Exercise goal
Your task is to find every line of the data that holds the string "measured" and copy it.

Stored items:
-------------------------

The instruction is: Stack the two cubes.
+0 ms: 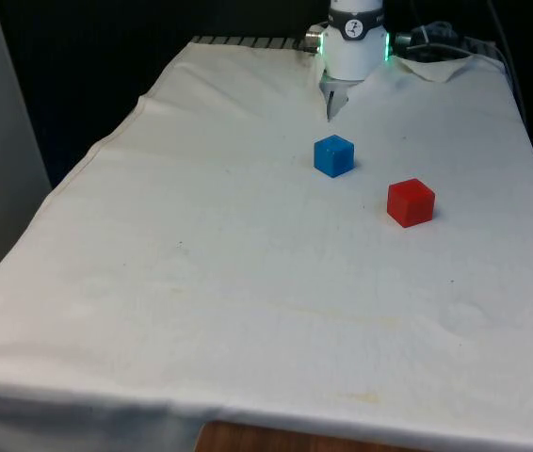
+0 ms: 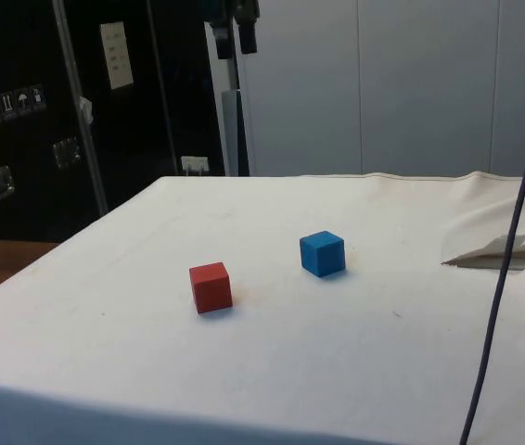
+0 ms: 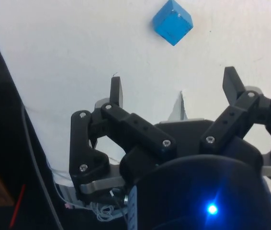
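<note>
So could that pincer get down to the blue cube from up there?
Probably yes. The pincer hangs open above bare cloth, the blue cube stands alone, and the red cube sits apart from it.

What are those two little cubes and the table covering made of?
The blue cube and the red cube look like painted wood or solid plastic: flat matte faces, crisp edges, even colour, no grain showing, so it stays open which. The table cover looks like white woven cloth: it wrinkles, drapes over the edges and carries faint stains.
</note>
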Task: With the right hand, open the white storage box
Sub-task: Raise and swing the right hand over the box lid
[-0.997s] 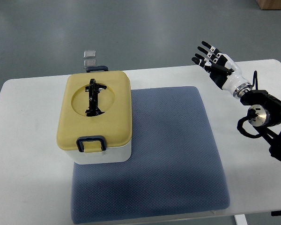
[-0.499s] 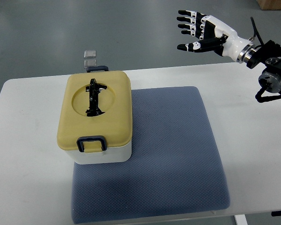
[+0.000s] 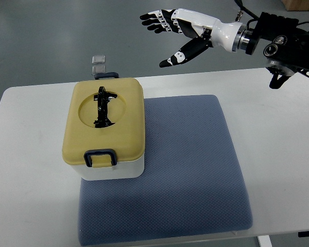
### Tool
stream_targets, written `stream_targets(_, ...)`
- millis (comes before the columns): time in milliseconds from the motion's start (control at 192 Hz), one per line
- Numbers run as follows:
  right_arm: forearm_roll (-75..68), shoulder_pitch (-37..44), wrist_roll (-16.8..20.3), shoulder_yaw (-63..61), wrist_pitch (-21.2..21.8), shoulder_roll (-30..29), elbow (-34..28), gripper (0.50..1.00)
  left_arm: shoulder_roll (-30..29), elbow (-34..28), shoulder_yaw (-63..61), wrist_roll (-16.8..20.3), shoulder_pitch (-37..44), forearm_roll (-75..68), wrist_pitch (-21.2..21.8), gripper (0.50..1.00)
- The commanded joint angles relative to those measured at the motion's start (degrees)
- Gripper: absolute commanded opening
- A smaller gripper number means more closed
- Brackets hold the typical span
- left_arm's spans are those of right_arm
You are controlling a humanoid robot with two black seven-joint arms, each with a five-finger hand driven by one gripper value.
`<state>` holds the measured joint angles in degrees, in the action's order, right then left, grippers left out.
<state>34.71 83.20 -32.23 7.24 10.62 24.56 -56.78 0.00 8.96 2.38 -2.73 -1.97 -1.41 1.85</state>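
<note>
Top view: right hand (image 3: pixel 183 32) hung over the table's far edge, fingers spread, holding nothing, well apart from the white storage box (image 3: pixel 105 131). Box sat lid closed on the blue mat's (image 3: pixel 185 170) left side, on the table (image 3: pixel 31 170).

- Illumination is bright, even and diffuse from overhead. I see no hard-edged shadows anywhere.
- The storage box (image 3: pixel 104 128) casts only a soft, narrow shadow along its near side onto the blue mat (image 3: pixel 185 170).
- The white table (image 3: pixel 31 170) is close to overexposed; its surface detail is washed out, most of all toward its right edge.
- My right hand (image 3: pixel 177 31) shows slight motion softening at the fingertips; its glossy white shell carries mild highlights.
- Focus is sharp across the mat's weave and the box's yellow lid.
- The grey floor beyond the table's far edge shows faint, broad reflections.
</note>
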Motion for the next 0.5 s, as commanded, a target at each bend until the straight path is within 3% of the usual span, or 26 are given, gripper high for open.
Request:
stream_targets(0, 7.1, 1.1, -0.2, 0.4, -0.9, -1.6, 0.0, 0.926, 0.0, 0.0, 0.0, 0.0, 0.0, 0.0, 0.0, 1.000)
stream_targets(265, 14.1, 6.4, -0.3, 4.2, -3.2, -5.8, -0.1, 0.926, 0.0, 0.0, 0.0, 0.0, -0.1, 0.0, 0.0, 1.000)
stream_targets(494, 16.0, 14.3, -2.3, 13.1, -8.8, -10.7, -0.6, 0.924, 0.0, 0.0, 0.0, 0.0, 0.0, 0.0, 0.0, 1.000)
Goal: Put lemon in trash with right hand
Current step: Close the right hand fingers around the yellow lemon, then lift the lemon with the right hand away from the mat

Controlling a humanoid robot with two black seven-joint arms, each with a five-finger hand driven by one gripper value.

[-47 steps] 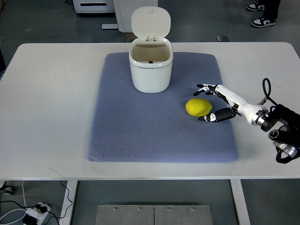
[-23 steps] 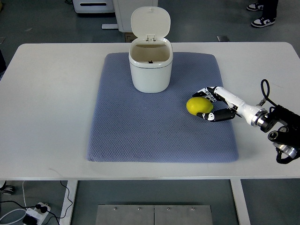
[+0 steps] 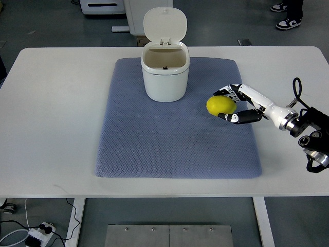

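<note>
Top view, steeply down onto a white table with a blue-grey quilted mat spread across the middle.

On the far part of the mat, a white trash bin, upright, lid flipped up and tilted back on the far side, opening bare and dark-beige inside.

Right of the bin and a little nearer, the lemon, yellow, over the right half of the mat, apart from the bin. Hard to tell whether resting on the mat or just lifted off it.

Right hand in from the right edge on a white forearm, black wrist joints and a looped cable near the table's right side. Fingers curled round the lemon: black-tipped ones over its far side, the thumb under its near side, both touching the fruit, so clasped on it rather than slack.

Left arm nowhere in the picture.

Beyond the far edge of the table, grey floor, the base of a white machine at top left, and a person's shoes at top right. Below the near edge, a table leg, a power strip with cables on the floor at bottom left, and a metal plate at the bottom centre.
</note>
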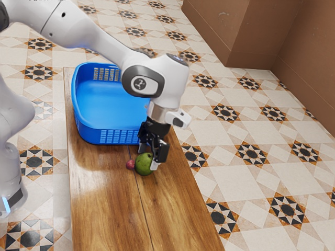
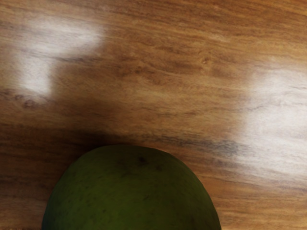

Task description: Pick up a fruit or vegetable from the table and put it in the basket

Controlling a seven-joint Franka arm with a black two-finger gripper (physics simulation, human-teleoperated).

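Exterior view has the gripper (image 1: 148, 160) low at the green fruit (image 1: 143, 166) on the table (image 1: 104, 209), presumably for lifting into the nearby basket (image 1: 90, 134), though whether its fingers are clenched or released I cannot tell.

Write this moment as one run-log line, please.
black two-finger gripper at round green fruit | small round red fruit beside it | both on brown wooden table, outside blue plastic basket

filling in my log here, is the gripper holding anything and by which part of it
It can't be told: the gripper is down at the green fruit, but whether it has hold of it, and where, isn't clear.
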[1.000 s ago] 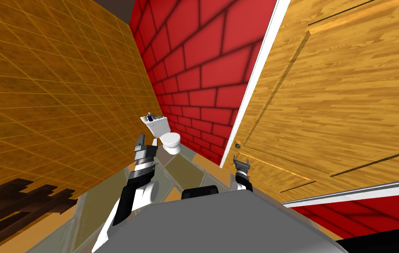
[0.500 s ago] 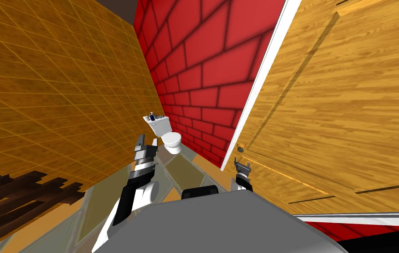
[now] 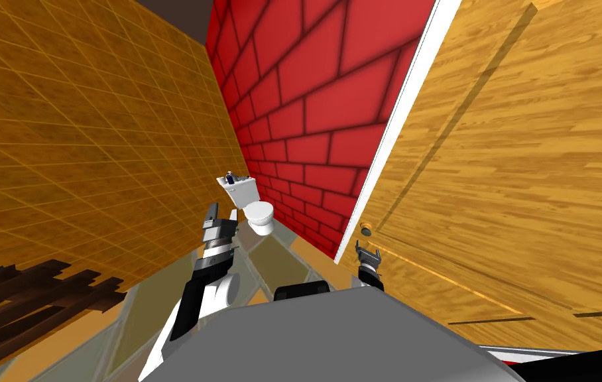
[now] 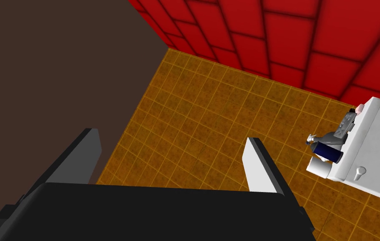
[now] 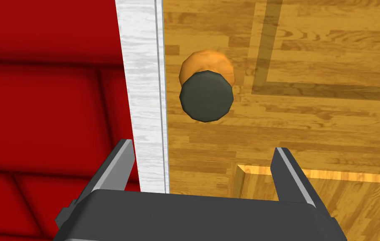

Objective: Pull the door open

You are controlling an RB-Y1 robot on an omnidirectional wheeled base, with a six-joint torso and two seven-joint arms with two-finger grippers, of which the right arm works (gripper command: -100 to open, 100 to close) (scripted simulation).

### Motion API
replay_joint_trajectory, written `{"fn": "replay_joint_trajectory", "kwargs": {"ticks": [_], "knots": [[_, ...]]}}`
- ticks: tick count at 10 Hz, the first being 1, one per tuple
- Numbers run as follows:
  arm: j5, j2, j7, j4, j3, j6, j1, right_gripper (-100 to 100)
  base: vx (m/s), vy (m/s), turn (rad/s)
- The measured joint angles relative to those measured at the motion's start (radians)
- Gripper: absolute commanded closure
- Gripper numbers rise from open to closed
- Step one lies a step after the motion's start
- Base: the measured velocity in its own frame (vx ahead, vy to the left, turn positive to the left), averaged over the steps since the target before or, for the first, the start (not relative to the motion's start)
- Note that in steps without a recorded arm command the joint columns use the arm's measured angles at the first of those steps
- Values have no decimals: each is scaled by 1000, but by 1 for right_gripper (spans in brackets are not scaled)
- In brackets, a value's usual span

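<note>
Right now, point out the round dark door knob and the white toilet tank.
Round dark door knob (image 5: 206, 96), right wrist view, its flat face.
White toilet tank (image 4: 377, 159), left wrist view, its front wall.

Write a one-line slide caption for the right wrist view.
Open right gripper lines up short of the dark round knob on the wooden door, beside a white frame and red brick wall.

Clear space lies between the right tool (image 5: 204, 147) and the knob (image 5: 206, 96), though the white frame (image 5: 143, 83) seems close beside one finger.
</note>
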State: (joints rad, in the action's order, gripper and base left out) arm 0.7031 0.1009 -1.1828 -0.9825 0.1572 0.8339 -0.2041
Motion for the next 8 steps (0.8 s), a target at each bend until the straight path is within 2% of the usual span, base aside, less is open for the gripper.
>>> {"fn": "replay_joint_trajectory", "kwargs": {"ticks": [2, 5, 7, 8], "knots": [[14, 38, -35, 24, -13, 7, -3, -100, 186, -12, -18], [40, 108, -100, 80, -39, 25, -4, -100, 187, -48, -12], [54, 139, -133, 100, -55, 36, -16, -100, 111, -60, -18], [55, 141, -137, 102, -56, 37, -16, 100, -16, 1, -43]]}}
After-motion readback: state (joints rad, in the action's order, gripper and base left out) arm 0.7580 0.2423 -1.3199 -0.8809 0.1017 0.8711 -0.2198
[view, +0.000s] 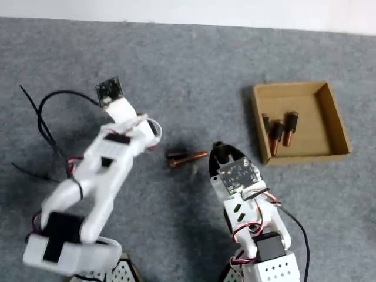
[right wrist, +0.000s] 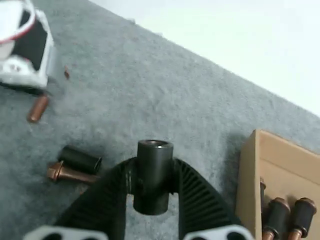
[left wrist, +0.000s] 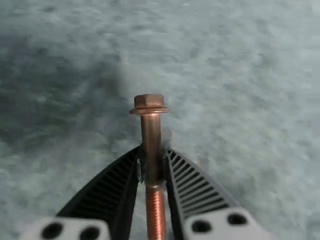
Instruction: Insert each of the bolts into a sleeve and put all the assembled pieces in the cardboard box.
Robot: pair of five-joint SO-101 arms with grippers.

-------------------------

Expected output
- The commanded joint angles relative to those measured at the motion's start (degrees)
`<state>` holds the measured joint angles in degrees, in the action's order, right then left, grippers left out.
- The measured joint angles relative to those measured at the motion's start (radians)
- Base: the measured velocity in its own frame (vx ahead, vy to the left, turn positive to the left), averaged over the steps since the target before or, for the first, the start (not relative to the motion's start)
- Note that in steps without a recorded arm command the joint columns use the arm's measured angles at the first of those steps

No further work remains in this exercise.